I drove away from Carole’s feeling a mixture of relief that I hadn’t done anything rash, and regret that caution had won out. It didn’t suit me to be celibate and alone; I longed for the connection to my body that sex promised and often delivered. Why did the complications that being involved with real people who had pasts and expectations have to intrude? Why couldn’t I—I stared at the garish signs of Lake City Way all around me and for the first time felt the persuasive logic of it all—just go out and find a prostitute?
W
HEN I WAS A KID
, Belltown was more often called the Denny Regrade, and that was what developers still called it. It was a strip along the bluff that had been bulldozed flat, between the city center and the foot of Queen Anne Hill, the traditional home of sailors and transients.

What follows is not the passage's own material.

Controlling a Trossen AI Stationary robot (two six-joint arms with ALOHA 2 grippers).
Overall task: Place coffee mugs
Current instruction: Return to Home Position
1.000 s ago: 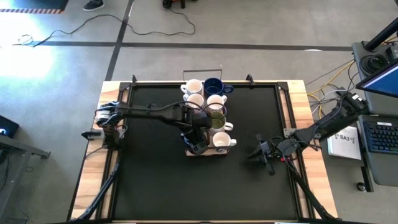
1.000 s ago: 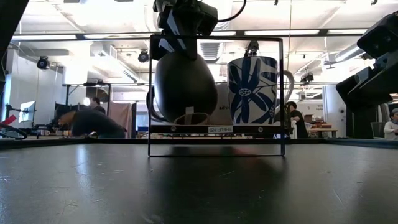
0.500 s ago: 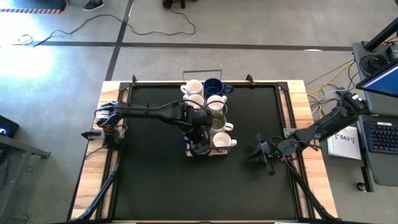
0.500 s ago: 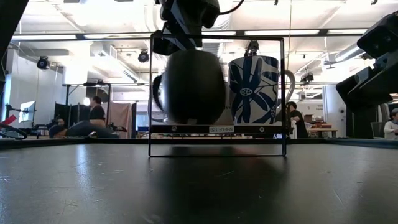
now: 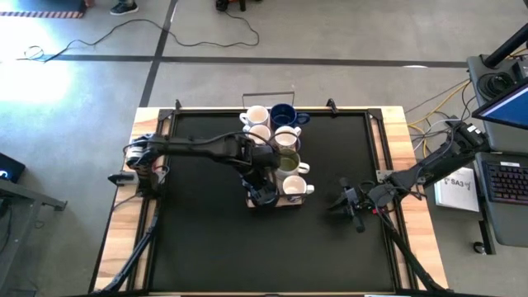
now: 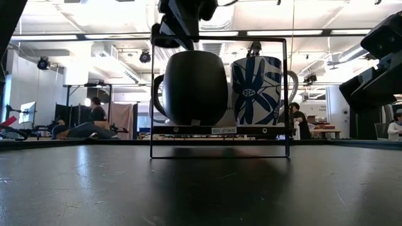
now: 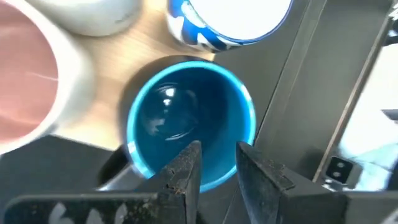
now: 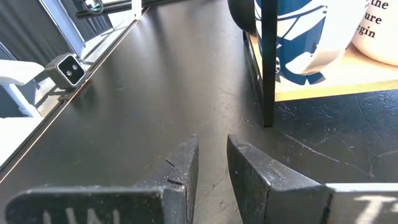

Belltown was the old name, after William Bell, one of the city’s first settlers, and that was still what the oldtimers and artists called it. It was one of those areas you never imagine becoming fashionable, but that do anyway. Martin Selig, Seattle’s proverbial man with a million, who’d done more to change the city’s skyline in five years than anyone else had managed to do in fifty, had put up large office buildings and condominiums along Third and Fourth. The streets next to the bluff, First and Second, were still hanging on, but soon the beat-up sailors’ taverns, the hotels and odd little shops would be lost to the wrecking balls. In between the Sailors’ Union of the Pacific and the Catholic Seaman’s dub were whole blocks of two-story buildings boarded up and unoccupied, scheduled for demolition. The gentrification of the Market was creeping up First Ave. like a pretty disease, remodeling and refurbishing anything and everything into punk boutiques and European delicatessens.
It was strange to think that ten years ago you couldn’t even get a croissant in this town.
The Redmond was a four-story brick apartment house built on one of the sloping streets between First and Western, in a no-man’s land of vacant lots and withered blackberry bushes. There was a clump of men drinking Thunderbird out in front when I walked up to the door, but they let me pass without comment and with only a couple of leers.
The glass door had a star-shaped shatter near the knob and the lock was broken. I pushed it open and found myself in a filthy, dim hall illuminated by a single bulb. I saw a row of metal mailboxes, their little doors bent open, their locks forced, and found his name on one of them: W. Hemmings in an elaborate scrawl. 4A.